Among the first deimination substrates that were identified in the epidermis were keratin and filaggrin, two autoantigens targeted in disorders as diverse as pemphigus and rheumatoid arthritis (RA) [4, 5]. These studies identified filaggrin as the target of the previously unexplained reactivity of RA sera with rat epithelia [6]. These results prompted the search for the specific molecular determinants that account for RA reactivity. The search was directed toward a specific sequence contained within filaggrin, a protein that contains a high number of citrulline residues. Positive “hits” were recorded against peptides matching the sequence of filaggrin provided that the peptides incorporated citrulline residues in place of arginine residues during synthesis [7]. Such peptides proved to be particularly useful substrates in assays used to diagnose RA [2, 8–12]. The usefulness of the peptides was increased by joining their ends to form a loop. Such cyclic citrullinated peptides (CCP) were used for the development of an ELISA that attains a high sensitivity and exhibits remarkable specificity for RA over other autoimmune conditions [8]. The assay has since been optimized, and it is included among the revised 2010 classification criteria for RA [13].
Preceding studies on autoimmunity in multiple sclerosis (MS) patients had indicated that myelin basic protein (MBP) exists in alternative isoforms, which contain variable numbers of citrulline residues and differ by their isoelectric points, and that these isoforms differentially react with T cell lines from MS patients [14]. The number of citrulline residues was observed to change during development and during progression of MS [15]. Thus, deimination was shown to be regulated during development and to dictate immunoreactivity of autoantibodies in diverse disorders.
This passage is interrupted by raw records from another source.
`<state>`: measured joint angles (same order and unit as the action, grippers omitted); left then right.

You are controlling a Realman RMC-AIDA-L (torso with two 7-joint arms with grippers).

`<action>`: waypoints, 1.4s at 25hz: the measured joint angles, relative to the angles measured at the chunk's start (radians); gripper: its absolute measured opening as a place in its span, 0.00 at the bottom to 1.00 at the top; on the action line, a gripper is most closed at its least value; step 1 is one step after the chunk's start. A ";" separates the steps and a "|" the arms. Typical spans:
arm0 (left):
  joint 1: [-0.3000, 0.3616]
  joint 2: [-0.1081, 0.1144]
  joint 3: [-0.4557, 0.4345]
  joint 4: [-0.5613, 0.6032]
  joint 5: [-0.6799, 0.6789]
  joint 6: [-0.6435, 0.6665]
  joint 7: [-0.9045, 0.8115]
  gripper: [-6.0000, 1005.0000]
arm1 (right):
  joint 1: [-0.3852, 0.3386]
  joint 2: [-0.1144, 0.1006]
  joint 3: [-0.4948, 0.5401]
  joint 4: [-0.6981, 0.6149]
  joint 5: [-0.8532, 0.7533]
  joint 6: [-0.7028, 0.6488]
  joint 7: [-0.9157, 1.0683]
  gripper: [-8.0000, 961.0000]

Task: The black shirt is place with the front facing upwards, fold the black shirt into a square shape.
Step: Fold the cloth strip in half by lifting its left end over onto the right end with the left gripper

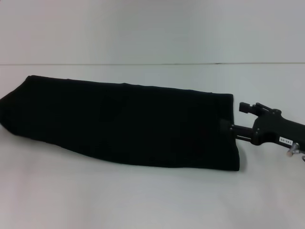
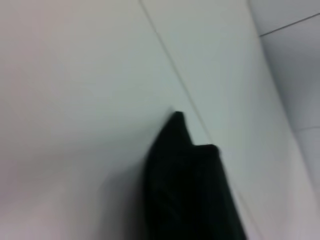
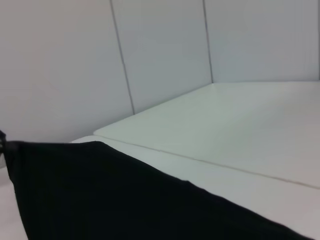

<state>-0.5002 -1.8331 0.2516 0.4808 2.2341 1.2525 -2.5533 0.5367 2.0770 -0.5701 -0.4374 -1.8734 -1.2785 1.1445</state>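
The right gripper (image 1: 228,130) meets the folded shirt's (image 1: 119,121) near edge; its grip cannot be told.

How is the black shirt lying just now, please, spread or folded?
Folded: the black shirt forms a long narrow band, no sleeves or lettering showing; the right gripper is at its end.

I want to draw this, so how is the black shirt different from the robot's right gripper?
The black shirt is a big, soft, long folded band spread flat across the white table; the right gripper is far smaller, hard and made of metal parts. The shirt lies across the middle, while the gripper reaches in from the robot's right and meets the shirt's right edge. The shirt is plain; the gripper's arm has a small white label. Both are black.
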 joint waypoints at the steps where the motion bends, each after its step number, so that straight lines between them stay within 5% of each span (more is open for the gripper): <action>1: -0.003 -0.001 -0.006 0.000 -0.007 0.014 0.006 0.02 | -0.006 0.001 0.001 0.000 0.000 0.002 -0.001 0.96; 8: -0.102 -0.010 -0.001 0.003 -0.135 0.182 0.040 0.02 | -0.037 0.003 0.026 0.002 0.000 0.019 0.000 0.95; 14: -0.269 -0.058 0.081 0.008 -0.140 0.214 0.042 0.02 | -0.069 0.001 0.063 0.007 0.000 0.020 -0.004 0.95; 19: -0.434 -0.210 0.244 0.039 -0.141 0.151 0.064 0.02 | -0.095 0.004 0.088 0.008 0.000 0.021 -0.008 0.94; 23: -0.450 -0.310 0.344 0.033 -0.143 0.074 0.082 0.02 | -0.107 0.005 0.089 0.010 -0.003 0.026 -0.003 0.94; 25: -0.443 -0.339 0.396 -0.014 -0.164 0.016 0.111 0.02 | -0.110 0.007 0.087 0.017 -0.004 0.037 -0.001 0.94; 30: -0.465 -0.343 0.436 -0.308 -0.275 -0.146 0.303 0.02 | -0.090 0.010 0.080 0.079 -0.005 0.086 -0.009 0.93; 35: -0.463 -0.342 0.438 -0.337 -0.289 -0.150 0.347 0.02 | -0.037 0.016 0.078 0.126 -0.006 0.143 -0.028 0.93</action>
<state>-0.9631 -2.1756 0.6898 0.1435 1.9446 1.1025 -2.2059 0.4996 2.0928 -0.4919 -0.3111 -1.8792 -1.1353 1.1168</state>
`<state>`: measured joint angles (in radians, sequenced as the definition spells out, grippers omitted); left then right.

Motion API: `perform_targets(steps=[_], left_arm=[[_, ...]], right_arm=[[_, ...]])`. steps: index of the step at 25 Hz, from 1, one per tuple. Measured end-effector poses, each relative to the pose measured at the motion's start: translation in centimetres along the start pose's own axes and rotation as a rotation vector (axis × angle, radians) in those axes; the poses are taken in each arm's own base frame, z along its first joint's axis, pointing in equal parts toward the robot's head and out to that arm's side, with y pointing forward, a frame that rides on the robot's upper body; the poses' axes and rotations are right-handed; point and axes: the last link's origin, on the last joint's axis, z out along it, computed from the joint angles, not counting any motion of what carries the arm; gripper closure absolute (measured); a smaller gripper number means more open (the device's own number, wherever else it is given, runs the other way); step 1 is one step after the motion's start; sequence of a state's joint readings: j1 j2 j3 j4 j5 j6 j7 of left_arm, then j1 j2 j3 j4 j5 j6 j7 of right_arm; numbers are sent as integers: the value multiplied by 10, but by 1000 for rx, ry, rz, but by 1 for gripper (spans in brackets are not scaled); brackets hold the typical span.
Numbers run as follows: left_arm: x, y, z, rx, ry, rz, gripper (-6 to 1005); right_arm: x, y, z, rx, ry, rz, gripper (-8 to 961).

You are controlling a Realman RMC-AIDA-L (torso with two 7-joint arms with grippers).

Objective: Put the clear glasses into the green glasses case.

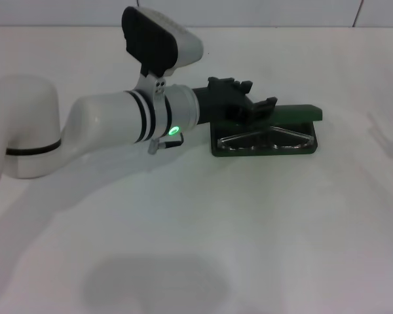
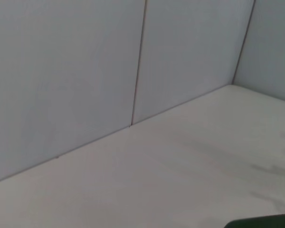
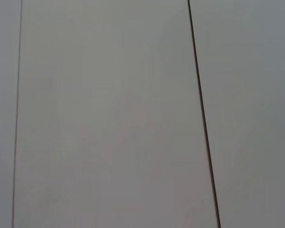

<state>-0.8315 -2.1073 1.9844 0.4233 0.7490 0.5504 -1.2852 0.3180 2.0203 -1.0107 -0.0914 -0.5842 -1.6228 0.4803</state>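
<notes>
The green glasses case (image 1: 221, 145) lies open on the white table, right of centre in the head view. The clear glasses (image 1: 268, 139) rest inside its lower half, showing as a faint outline against the dark lining. The lid (image 1: 300, 113) stands behind them, seen nearly edge-on. My left arm reaches across from the left, and its black left gripper (image 1: 259, 95) hovers over the case's back left corner, close to the lid, open with nothing between its fingers. A sliver of the green glasses case (image 2: 263, 222) shows in the left wrist view. The right gripper is out of view.
The white table (image 1: 203, 229) spreads out on all sides of the case. Grey wall panels (image 2: 85, 61) rise behind the table's far edge. The right wrist view holds only a plain panelled surface (image 3: 109, 118).
</notes>
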Motion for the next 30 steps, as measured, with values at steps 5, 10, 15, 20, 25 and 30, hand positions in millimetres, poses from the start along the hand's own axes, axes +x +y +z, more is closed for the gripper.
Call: perform_targets(steps=[5,10,15,20,25,30], left_arm=[[-6,-1,-3,7,-4,4,386],[-7,-1,-3,6,-6,6,386],[-8,-1,-3,7,-10,7,387],[-11,-3,-4,15,-21,21,387],[-15,-2,-4,14,-35,32,388],[-7,4,-8,-39,22,13,388]], right_arm=[[1,0,4,-2,4,0,208],[2,0,9,-4,11,0,209],[2,0,12,-7,10,0,209],[2,1,13,-10,8,1,209],[2,2,16,-14,6,2,208],[1,2,16,-22,2,2,208]])
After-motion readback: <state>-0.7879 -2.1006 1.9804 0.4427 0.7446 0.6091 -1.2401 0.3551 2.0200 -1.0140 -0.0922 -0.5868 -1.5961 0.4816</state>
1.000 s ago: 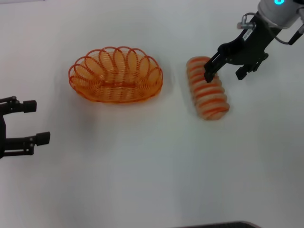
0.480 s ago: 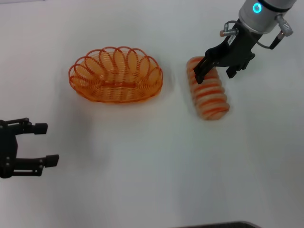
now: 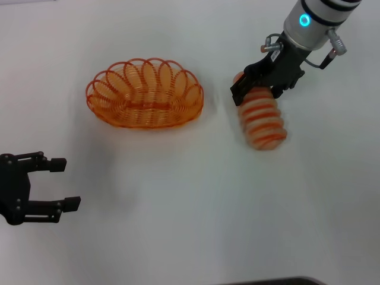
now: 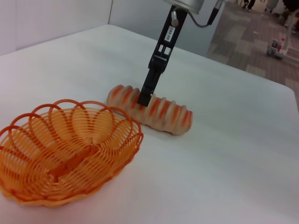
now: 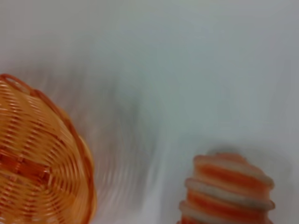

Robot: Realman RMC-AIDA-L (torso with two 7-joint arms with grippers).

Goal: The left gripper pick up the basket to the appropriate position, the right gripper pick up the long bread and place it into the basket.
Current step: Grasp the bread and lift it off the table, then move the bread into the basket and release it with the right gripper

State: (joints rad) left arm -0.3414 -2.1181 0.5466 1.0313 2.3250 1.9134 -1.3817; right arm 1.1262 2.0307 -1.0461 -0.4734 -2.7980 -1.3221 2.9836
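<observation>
Spreading under everything is the white table; the basket is sitting upright on it, well ahead of the left gripper and off to the left of the right gripper; the long bread is lying flat directly under the right gripper, whose fingers are standing apart astride the loaf's far end, one on each side; the left gripper is hovering low near the table's near edge, fingers apart and holding nothing.
</observation>
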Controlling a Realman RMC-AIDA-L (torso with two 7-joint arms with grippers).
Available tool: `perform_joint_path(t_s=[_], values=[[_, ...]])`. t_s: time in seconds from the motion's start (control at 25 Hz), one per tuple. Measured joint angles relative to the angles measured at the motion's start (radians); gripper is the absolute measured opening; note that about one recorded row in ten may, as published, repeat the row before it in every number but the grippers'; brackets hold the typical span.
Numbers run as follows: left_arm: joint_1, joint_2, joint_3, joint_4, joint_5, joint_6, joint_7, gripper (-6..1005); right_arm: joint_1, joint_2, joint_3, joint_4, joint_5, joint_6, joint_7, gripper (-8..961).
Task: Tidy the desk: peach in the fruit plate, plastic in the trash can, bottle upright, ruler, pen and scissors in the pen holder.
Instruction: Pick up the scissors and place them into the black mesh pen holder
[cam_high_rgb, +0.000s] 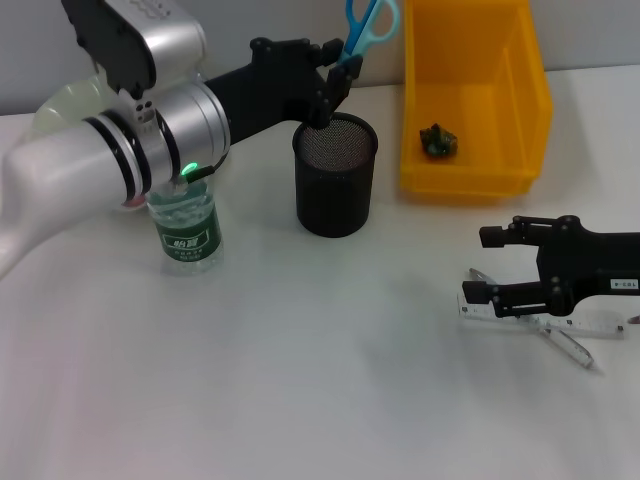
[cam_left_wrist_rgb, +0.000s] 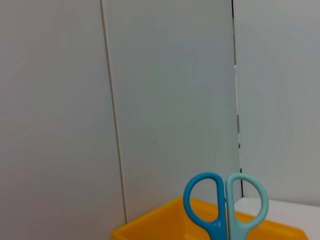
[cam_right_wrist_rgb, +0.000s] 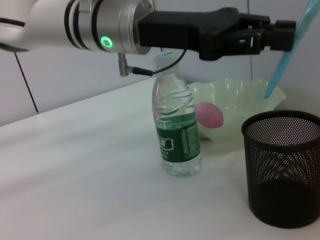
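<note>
My left gripper (cam_high_rgb: 338, 82) is shut on the blue scissors (cam_high_rgb: 370, 24), holding them handles-up just above the black mesh pen holder (cam_high_rgb: 335, 178); the blade tip (cam_right_wrist_rgb: 286, 57) hangs over the holder's rim. The scissor handles (cam_left_wrist_rgb: 225, 205) fill the left wrist view's lower edge. The bottle (cam_high_rgb: 187, 228) stands upright under the left arm. The pink peach (cam_right_wrist_rgb: 209, 115) lies in the pale green fruit plate (cam_right_wrist_rgb: 242, 95). A crumpled piece of plastic (cam_high_rgb: 438, 140) sits in the yellow trash can (cam_high_rgb: 470, 180). My right gripper (cam_high_rgb: 487, 266) is open, low beside the white ruler (cam_high_rgb: 535, 318) and the pen (cam_high_rgb: 572, 346).
The yellow trash can stands just right of the pen holder at the table's back. The left arm's forearm (cam_high_rgb: 120, 160) spans the back left, covering most of the fruit plate (cam_high_rgb: 45, 112). White table (cam_high_rgb: 300, 380) stretches across the front.
</note>
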Motion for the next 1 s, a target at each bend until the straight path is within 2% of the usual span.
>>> perform_joint_path(t_s=[0.08,0.32,1.0], values=[[-0.013,0.000,0.005,-0.060,-0.057,0.011,0.075,238,0.005,0.001,0.000,0.000,-0.001,0.000,0.001,840],[-0.024,0.000,0.008,-0.124,-0.127,0.013,0.160,239,0.021,0.006,-0.001,0.000,-0.014,0.002,0.006,840],[-0.021,0.000,0.024,-0.151,-0.187,0.096,0.184,242,0.052,0.014,-0.008,0.002,-0.038,0.013,0.023,840]])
These discoveries have had profound impacts on the diagnosis and clinical evaluation of RA and related autoimmune disorders.
Autoantibodies Recognize Citrulline in Diverse Autoantigens
The remarkable success of the anti-CCP assay in the detection of RA led to a sustained, worldwide effort to identify additional citrullinated autoantigens (Table 1). These efforts also shed light on the biological mechanisms that drive the conversion of arginine residues in proteins to citrulline residues. Early on, it was recognized that filaggrin is not the only extracellular matrix protein that is modified by PADs. Other important proteins that are deiminated by PADs and whose citrulline residues form part of the epitopes recognized by RA autoantibodies include collagen type II and fibrinogen. Elevated levels of citrullinated collagen II in the synovium of RA patients [16] suggested that PAD-mediated modification of cartilage in RA joints may directly contribute to the induction of autoantibodies. In parallel, a citrullinated peptide derived from the primary sequence of fibrin (residues 60 to 74) was shown to be useful as a clinical diagnostic for RA with a sensitivity of 74 % and a specificity of 95 % [12].
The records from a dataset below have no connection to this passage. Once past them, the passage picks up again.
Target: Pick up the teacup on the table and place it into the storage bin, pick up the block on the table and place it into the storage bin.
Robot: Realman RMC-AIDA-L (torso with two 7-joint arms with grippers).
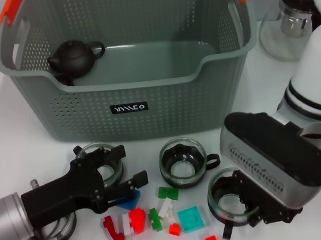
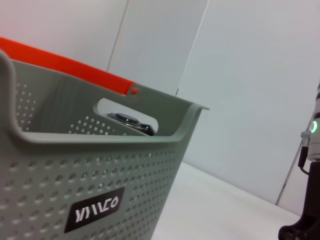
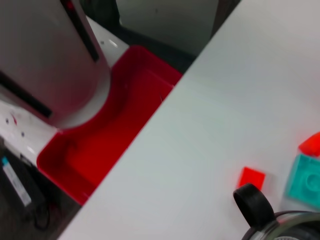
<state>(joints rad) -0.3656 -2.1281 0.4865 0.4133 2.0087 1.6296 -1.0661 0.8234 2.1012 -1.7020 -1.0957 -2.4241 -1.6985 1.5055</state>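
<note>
From the head view, the right gripper (image 1: 239,201) sits over the near-right glass teacup (image 1: 227,200), jaws hidden, so I cannot tell their state; the left gripper (image 1: 134,186) hovers narrow-jawed above the blocks (image 1: 138,220), the storage bin (image 1: 147,107) beyond. The left wrist view shows only the bin's wall. In the right wrist view the cup's handle shows beside a red block (image 3: 251,177) on the counter (image 3: 210,125); this looks like the cup pick, which next needs a firm grip and a lift.

I see the bin (image 1: 130,109) at the back with a black teapot (image 1: 74,57) inside. My left gripper (image 1: 134,186) is low, fingers apart, over a blue block (image 1: 128,203). My right gripper (image 1: 248,205) sits on a glass cup (image 1: 224,198). Another cup (image 1: 182,161) stands between them. Small blocks (image 1: 160,215) lie in front.
</note>
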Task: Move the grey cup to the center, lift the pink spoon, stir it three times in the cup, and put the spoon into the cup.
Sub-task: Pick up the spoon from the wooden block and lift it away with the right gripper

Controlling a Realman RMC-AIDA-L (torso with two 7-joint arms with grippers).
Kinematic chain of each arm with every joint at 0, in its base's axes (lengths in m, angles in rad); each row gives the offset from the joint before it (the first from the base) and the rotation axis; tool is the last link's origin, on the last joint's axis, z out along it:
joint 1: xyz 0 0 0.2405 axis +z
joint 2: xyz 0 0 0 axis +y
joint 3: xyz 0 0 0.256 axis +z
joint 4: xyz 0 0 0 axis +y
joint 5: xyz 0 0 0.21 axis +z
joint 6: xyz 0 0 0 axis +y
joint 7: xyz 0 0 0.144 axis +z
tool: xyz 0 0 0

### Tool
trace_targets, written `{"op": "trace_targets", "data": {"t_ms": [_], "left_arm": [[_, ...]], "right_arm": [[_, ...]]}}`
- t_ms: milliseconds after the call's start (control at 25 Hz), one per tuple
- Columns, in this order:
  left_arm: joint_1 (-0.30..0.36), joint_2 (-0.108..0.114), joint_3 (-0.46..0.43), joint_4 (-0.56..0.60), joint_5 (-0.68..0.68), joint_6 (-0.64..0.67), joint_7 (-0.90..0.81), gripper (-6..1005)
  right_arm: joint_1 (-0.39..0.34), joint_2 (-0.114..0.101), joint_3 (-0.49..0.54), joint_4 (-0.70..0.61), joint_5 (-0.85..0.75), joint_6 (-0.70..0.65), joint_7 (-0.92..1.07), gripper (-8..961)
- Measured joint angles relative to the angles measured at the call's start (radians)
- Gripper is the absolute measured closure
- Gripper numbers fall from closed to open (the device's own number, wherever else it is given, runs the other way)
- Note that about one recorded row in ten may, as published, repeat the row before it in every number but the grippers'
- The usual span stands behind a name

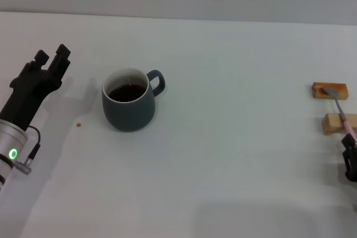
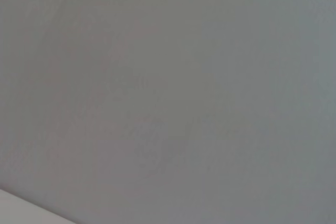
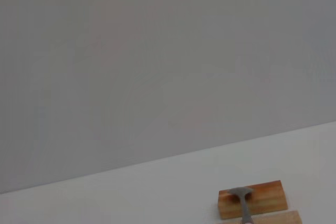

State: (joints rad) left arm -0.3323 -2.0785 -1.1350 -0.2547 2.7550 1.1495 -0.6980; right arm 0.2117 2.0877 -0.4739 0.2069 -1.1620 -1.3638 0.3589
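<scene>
The grey cup [image 1: 129, 104] stands left of the table's middle, dark liquid inside and its handle turned to the right. My left gripper [image 1: 52, 57] hovers to the left of the cup, apart from it, open and holding nothing. The pink spoon [image 1: 340, 111] lies at the far right across two wooden blocks, its grey bowl on the farther one. The right wrist view shows that spoon bowl [image 3: 241, 196] too. My right gripper [image 1: 350, 159] sits at the picture's right edge, just at the near end of the spoon's handle.
Of the two wooden blocks, the darker one [image 1: 329, 90] lies farther away and the paler one [image 1: 338, 123] nearer. The darker block [image 3: 262, 199] also appears in the right wrist view. A small brown spot [image 1: 78, 125] marks the table left of the cup.
</scene>
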Motion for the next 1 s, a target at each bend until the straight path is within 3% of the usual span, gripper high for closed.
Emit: {"op": "trace_targets", "data": {"t_ms": [1000], "left_arm": [[0.004,0.000,0.005,-0.003,0.000,-0.004,0.000,381]], "right_arm": [[0.000,-0.001,0.002,-0.002,0.001,0.003,0.000,814]]}}
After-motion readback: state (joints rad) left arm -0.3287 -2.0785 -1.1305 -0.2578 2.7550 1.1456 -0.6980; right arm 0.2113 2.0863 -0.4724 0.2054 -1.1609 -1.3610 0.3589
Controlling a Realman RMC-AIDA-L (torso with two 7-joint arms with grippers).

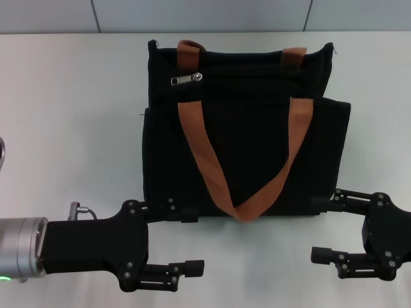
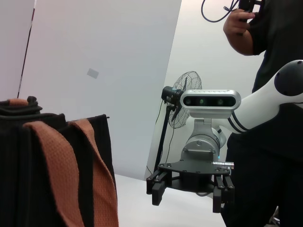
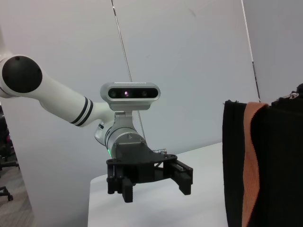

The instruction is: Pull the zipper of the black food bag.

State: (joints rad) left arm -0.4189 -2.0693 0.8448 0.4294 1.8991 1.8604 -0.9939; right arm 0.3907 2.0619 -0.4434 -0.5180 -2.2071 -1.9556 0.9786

Interestingly, calreticulin, a plasma protein that is involved in binding to apoptotic cells [17] and that contributes to innate system activation, can recognize the conserved domain of RA-predisposing HLA molecules (the so-called “shared epitope”). Furthermore, the binding is enhanced by deimination of calreticulin [18]. This observation suggests that deimination of certain plasma proteins may play a regulatory role in the clearance of cell remnants. A similar anti-inflammatory role may be ascribed to the deimination of cytokines such as CXCL8, CXCL10, and TNF [19–21]. The deiminated cytokines have a reduced chemotactic potency and a decreased stimulatory effect on other immune cells. Perhaps, autoantibodies to citrullinated autoantigens may also have a beneficial effect by enhancing clearance of the modified antigens.
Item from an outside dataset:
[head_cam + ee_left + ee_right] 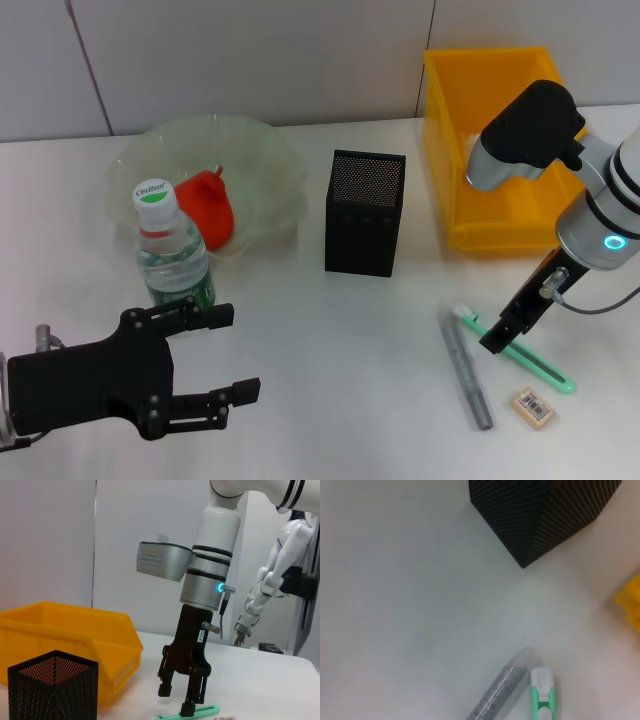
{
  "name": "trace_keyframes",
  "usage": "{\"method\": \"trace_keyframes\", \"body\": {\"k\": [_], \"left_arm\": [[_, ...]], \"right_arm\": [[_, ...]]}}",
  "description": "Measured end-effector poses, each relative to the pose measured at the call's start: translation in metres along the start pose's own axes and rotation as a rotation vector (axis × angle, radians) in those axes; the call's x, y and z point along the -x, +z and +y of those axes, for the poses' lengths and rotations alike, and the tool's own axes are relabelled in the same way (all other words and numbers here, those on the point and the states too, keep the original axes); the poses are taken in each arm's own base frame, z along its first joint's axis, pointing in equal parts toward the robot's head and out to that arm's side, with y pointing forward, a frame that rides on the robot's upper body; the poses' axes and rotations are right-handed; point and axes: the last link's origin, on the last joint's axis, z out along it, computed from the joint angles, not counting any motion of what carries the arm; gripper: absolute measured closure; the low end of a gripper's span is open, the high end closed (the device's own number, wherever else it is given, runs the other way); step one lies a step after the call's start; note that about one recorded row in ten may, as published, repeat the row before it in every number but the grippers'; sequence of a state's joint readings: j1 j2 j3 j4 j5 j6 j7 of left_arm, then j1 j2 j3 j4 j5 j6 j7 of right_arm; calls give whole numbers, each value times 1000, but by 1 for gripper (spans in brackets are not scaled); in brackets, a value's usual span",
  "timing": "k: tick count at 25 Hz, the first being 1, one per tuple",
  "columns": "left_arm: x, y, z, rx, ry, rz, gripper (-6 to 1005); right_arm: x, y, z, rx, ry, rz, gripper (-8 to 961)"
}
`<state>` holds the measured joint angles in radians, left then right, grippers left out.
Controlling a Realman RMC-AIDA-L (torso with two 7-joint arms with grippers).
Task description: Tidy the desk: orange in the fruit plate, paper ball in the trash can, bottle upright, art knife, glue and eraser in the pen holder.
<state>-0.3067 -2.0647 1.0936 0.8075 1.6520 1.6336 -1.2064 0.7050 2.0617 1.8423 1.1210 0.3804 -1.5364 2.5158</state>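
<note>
Bench scene, head view, read from left to right. At the lower left of the frame you see the left gripper, fingers spread wide and holding nothing, just below the bottle, which stands upright. Behind the bottle, at upper left, the fruit plate holds the orange. At centre stands the pen holder; you cannot see into it from here. To its right, at the upper right of the frame, the trash can sits against the wall, partly covered by the right arm. Below it the right gripper points down over the green art knife, its tip at or just above the handle; in the left wrist view its fingers stand moderately apart with nothing between them. Just left of the knife lies the grey glue stick, and the eraser rests at lower right, near both but touching neither.
</note>
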Motion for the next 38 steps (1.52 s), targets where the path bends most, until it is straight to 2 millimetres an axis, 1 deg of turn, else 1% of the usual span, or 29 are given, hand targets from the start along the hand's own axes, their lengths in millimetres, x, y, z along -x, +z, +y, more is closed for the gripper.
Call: {"method": "trace_keyframes", "body": {"k": [10, 20, 30, 33, 38], "left_arm": [[1, 0, 0, 0, -3, -5, 162], [2, 2, 2, 7, -5, -6, 162], [2, 2, 2, 8, -4, -6, 163], [2, 2, 2, 8, -4, -7, 163], [2, 2, 2, 7, -4, -7, 163]], "right_arm": [[-1, 1, 0, 3, 3, -4, 196], [-3, 7, 0, -1, 7, 8, 262], [-2, 8, 1, -2, 14, 4, 329], [0, 7, 1, -4, 13, 1, 439], [1, 7, 1, -7, 15, -3, 467]]}}
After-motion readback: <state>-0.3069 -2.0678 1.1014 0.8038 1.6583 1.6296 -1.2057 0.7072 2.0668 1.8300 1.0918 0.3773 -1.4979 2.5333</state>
Conversely, increased citrullination of autoantigens such as myelin basic protein is associated with impaired function of the affected organs [22]. Similarly, the deimination of filaggrin promotes the unfolding and degradation of this structural protein [23], and the deimination of fibronectin decreases its function as ligand for adhesion receptors [24]. Deimination also has destabilizing effects on cytoplasmic proteins. Citrullinated vimentin is found at elevated levels in the synovial fluid and in circulating immune complexes of RA patients [25], and vimentin deimination is linked to the disassembly of the cytoskeleton [26]. By analogy, the deimination of F-actin capping protein presumably deregulates the formation of actin fibers [27].
Three additional proteins are preferentially recognized in their citrullinated form. The citrullinated form of the immunoglobulin chaperone BiP is preferentially bound by RA patients’ sera, and treatment of mice with citrullinated BiP promotes experimental arthritis [28]. The deiminated HSP90 heat shock protein was identified as a useful diagnostic autoantigen in interstitial lung disease that is a potentially serious manifestation of RA [29]. The deimination of enolase, a glycolytic enzyme, may play a role during the infection of gingival epithelial cells [30]. This enzyme is one of the substrates of the bacterial PAD, which is expressed by the periodontal pathogen Porphyromonas gingivalis. The discovery of infection-induced autoantigen deimination supports the intriguing possibility that an oral pathogen could induce autoantigen modifications and thus break immune tolerance. Clearly, analysis of anti-citrullinated protein autoantibodies (ACPA) has fostered the emergence of productive new areas of research (see [31, 32] as examples).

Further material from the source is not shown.